One range is to be output from the listing below, exactly as written: the line with "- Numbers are" to the line with "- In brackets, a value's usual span", both kept.
---------- DATASET RECORDS ----------
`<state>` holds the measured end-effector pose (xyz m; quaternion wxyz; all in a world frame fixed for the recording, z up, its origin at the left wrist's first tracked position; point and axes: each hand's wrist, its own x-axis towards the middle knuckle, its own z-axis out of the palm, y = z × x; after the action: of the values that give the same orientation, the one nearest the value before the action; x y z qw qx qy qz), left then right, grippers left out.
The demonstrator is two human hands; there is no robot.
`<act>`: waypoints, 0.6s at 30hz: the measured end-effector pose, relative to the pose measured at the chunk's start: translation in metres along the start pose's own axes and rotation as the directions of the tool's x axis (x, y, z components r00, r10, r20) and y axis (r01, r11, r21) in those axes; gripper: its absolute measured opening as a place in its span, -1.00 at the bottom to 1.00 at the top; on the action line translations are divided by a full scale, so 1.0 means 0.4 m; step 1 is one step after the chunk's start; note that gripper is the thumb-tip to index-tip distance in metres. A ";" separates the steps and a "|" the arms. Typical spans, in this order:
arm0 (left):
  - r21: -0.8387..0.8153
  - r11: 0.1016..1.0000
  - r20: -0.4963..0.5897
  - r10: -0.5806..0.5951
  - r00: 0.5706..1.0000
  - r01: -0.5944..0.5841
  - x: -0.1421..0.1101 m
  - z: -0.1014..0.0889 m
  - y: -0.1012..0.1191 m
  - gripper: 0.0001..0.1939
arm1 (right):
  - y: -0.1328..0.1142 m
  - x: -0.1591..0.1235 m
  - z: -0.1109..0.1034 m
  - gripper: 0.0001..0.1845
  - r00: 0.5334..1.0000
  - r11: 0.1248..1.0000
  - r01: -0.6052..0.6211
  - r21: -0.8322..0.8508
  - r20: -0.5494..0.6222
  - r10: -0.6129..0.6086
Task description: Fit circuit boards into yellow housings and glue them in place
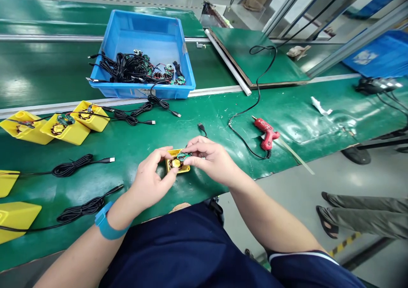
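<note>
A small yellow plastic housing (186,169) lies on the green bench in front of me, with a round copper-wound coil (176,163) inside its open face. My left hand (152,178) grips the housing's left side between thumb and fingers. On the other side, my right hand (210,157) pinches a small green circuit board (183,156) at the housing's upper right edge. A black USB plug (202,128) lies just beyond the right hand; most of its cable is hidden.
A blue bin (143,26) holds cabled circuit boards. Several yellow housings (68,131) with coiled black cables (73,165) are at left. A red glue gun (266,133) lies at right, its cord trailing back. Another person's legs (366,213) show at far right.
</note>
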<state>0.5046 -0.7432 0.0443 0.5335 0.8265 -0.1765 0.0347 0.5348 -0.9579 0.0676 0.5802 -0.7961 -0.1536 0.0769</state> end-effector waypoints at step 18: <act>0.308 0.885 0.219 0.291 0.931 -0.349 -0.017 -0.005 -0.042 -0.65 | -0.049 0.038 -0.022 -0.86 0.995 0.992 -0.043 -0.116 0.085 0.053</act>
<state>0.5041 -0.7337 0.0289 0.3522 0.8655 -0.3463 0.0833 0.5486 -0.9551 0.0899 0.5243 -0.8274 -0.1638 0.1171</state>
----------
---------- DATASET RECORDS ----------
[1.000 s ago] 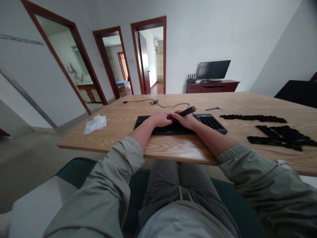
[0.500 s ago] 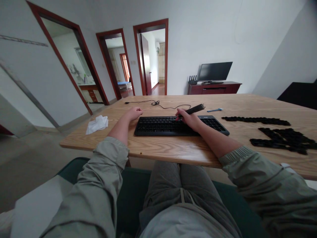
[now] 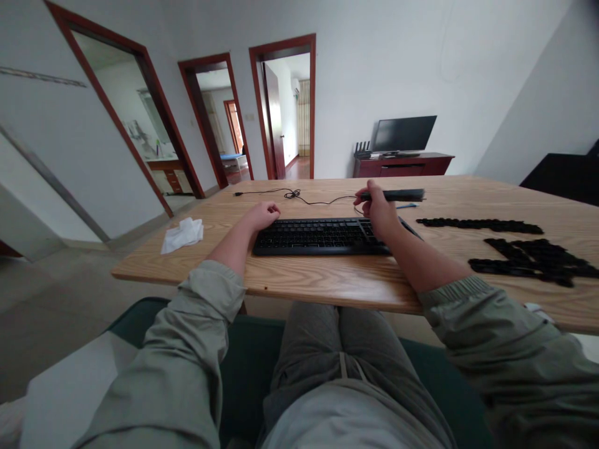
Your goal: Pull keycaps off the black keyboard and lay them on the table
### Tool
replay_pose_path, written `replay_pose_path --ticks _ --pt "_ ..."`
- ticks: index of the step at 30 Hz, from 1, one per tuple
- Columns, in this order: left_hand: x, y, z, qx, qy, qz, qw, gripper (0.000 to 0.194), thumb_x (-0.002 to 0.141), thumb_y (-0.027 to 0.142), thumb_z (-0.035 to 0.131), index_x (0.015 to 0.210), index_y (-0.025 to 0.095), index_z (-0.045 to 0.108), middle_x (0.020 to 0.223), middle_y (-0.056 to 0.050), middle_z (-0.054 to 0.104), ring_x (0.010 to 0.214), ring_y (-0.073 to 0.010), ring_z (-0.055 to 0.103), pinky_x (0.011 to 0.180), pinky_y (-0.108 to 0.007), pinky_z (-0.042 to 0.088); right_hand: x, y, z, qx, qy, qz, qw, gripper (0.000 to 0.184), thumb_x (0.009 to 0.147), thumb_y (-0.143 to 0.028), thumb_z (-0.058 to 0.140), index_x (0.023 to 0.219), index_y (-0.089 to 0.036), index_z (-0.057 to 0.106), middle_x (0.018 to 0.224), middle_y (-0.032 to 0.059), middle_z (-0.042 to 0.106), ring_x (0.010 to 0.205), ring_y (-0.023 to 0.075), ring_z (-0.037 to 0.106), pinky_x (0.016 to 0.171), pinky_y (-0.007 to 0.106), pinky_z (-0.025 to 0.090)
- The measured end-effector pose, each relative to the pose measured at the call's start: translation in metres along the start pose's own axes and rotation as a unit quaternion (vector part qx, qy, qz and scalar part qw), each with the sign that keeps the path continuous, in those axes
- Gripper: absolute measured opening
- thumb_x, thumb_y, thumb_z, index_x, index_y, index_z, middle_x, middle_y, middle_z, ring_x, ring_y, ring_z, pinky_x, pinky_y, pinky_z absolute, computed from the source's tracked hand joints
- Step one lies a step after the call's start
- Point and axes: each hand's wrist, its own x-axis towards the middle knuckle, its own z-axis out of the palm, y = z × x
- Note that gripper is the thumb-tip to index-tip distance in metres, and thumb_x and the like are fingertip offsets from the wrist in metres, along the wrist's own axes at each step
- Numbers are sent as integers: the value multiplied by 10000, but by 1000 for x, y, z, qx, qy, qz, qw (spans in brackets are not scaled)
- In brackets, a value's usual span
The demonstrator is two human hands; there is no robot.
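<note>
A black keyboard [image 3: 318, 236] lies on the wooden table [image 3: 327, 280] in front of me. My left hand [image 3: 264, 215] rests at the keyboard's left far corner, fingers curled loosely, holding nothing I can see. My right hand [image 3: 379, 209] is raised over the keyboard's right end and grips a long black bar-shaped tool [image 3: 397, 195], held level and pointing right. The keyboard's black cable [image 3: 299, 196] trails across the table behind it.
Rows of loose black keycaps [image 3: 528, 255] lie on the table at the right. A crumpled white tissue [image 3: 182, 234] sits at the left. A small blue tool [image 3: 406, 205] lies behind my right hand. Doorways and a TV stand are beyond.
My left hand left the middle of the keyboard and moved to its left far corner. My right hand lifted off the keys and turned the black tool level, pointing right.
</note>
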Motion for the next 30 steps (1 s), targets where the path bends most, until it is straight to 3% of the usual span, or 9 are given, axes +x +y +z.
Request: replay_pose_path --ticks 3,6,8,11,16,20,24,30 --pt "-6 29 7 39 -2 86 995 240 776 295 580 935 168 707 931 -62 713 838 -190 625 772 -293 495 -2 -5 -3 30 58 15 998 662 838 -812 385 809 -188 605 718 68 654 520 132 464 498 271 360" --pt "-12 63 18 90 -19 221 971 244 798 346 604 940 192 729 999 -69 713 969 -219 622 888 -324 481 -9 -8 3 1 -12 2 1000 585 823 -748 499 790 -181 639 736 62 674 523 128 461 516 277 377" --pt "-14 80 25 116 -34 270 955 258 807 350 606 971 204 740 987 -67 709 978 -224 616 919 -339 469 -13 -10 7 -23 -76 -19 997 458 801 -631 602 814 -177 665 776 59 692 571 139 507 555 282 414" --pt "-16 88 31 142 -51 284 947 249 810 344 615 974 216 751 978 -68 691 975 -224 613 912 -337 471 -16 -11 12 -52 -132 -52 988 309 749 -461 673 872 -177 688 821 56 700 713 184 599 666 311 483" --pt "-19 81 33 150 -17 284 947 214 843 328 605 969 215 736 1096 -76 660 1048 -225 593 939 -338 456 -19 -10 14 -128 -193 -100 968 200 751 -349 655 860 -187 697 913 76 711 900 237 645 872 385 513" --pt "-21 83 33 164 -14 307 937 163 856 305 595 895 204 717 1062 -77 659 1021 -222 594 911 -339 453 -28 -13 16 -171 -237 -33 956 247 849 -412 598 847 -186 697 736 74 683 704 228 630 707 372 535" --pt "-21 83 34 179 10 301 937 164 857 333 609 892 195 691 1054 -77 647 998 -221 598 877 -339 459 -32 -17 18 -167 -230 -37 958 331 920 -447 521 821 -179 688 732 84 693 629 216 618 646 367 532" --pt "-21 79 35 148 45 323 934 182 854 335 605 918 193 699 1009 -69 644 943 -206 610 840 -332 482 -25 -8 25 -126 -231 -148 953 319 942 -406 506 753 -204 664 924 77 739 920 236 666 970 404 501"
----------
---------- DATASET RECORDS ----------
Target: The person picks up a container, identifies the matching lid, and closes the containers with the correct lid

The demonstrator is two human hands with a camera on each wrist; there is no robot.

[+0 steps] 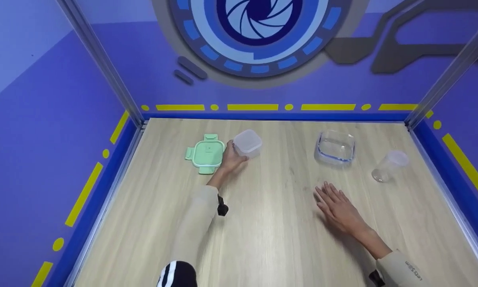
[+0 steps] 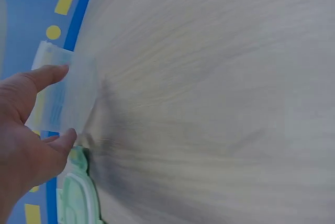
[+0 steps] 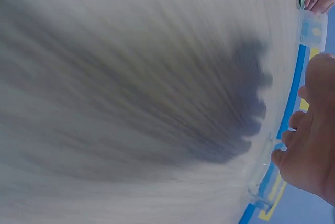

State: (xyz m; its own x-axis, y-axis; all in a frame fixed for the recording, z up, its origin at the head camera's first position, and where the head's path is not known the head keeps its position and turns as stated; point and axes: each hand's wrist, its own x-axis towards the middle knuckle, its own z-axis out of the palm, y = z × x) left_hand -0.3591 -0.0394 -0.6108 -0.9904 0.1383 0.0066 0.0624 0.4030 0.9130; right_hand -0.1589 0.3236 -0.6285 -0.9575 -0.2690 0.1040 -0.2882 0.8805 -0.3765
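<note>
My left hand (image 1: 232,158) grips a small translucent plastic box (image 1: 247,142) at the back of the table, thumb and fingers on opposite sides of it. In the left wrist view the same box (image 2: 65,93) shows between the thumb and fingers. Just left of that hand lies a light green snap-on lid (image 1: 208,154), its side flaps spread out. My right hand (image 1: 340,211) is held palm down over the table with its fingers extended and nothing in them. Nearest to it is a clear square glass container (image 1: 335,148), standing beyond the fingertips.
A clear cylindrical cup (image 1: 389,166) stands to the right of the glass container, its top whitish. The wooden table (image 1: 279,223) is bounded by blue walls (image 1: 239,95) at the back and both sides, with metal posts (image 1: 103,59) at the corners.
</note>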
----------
▶ _COMPLETED EXERCISE_
- Numbers are sent as integers: the value multiplied by 10000, but by 1000 for x, y, z, qx, qy, qz, qw (spans in brackets are not scaled)
- In brackets, a value's usual span

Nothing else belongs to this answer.